What the task asks:
From the entries, filter out every line that lacks "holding" and copy the rest.

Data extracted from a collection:

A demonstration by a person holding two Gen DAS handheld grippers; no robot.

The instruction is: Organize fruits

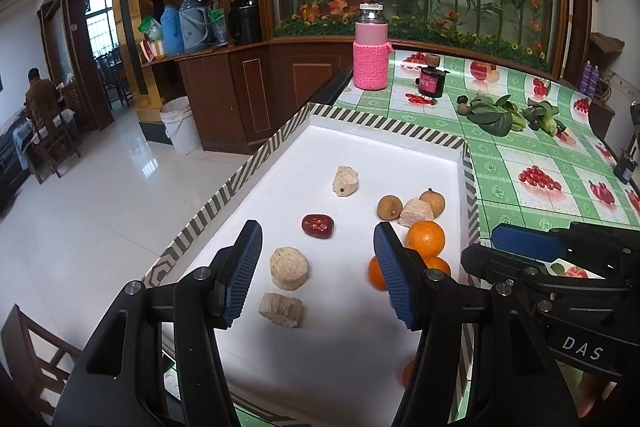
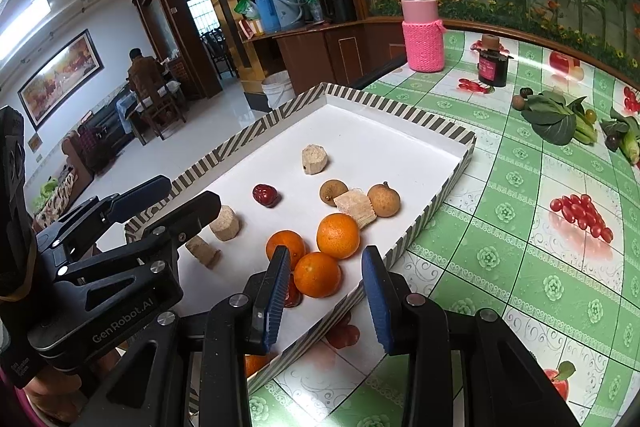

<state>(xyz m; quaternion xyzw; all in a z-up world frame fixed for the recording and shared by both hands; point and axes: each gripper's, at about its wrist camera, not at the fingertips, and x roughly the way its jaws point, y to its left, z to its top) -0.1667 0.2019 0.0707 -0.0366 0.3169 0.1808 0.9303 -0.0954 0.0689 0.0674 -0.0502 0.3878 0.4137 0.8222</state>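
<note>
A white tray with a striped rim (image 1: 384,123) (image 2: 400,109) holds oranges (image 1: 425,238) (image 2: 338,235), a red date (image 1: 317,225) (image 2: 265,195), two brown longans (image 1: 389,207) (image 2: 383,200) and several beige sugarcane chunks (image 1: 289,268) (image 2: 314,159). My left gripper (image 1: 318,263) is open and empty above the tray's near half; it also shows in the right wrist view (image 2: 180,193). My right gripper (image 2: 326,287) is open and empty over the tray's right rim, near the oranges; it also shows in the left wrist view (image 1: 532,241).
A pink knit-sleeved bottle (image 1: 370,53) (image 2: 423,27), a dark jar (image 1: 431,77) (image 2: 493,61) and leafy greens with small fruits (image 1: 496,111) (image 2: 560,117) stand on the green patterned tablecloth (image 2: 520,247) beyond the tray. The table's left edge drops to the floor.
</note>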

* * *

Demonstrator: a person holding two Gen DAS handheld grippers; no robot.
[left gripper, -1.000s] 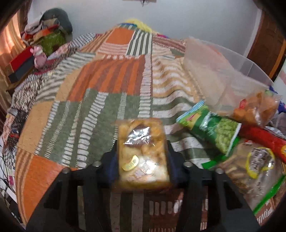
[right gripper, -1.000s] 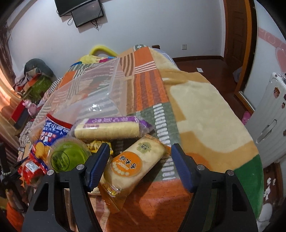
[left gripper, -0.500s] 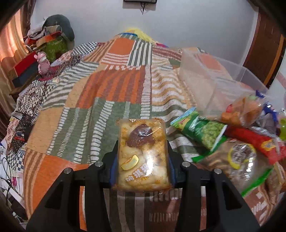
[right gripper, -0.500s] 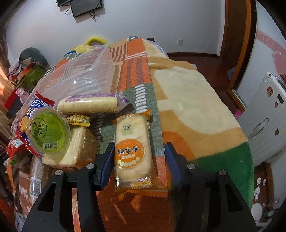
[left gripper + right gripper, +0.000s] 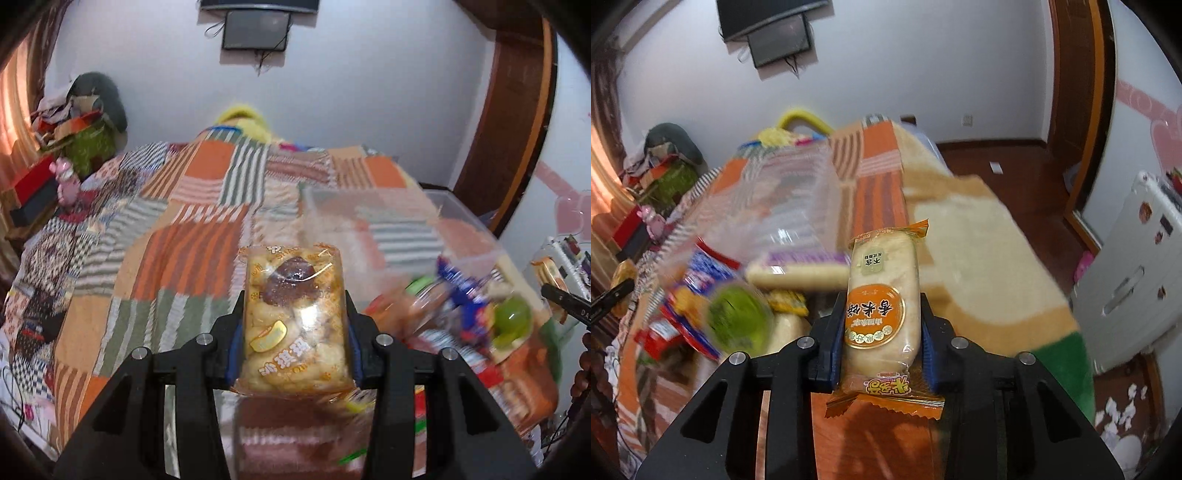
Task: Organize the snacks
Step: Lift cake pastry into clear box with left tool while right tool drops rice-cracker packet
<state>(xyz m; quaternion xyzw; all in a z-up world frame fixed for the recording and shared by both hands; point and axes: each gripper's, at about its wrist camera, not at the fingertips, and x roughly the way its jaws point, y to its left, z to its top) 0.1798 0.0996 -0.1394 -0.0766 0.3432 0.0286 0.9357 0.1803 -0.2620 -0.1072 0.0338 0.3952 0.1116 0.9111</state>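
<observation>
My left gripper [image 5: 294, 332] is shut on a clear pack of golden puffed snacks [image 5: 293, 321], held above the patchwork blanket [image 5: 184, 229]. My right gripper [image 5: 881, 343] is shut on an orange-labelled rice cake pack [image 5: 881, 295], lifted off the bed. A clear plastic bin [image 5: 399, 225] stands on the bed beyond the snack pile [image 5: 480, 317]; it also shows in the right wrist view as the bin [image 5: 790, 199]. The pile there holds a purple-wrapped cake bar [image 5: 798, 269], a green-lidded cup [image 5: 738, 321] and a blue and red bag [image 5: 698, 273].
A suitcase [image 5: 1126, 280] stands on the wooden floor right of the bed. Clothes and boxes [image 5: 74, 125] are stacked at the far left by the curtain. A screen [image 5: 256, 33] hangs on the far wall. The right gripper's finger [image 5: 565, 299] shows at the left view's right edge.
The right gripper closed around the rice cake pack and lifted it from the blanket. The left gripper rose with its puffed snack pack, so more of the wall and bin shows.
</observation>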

Exercise response:
A demonstration by a person holding two Gen DAS handheld grippers; no robot.
Demonstrator: a person holding two Gen DAS handheld grippers; no robot.

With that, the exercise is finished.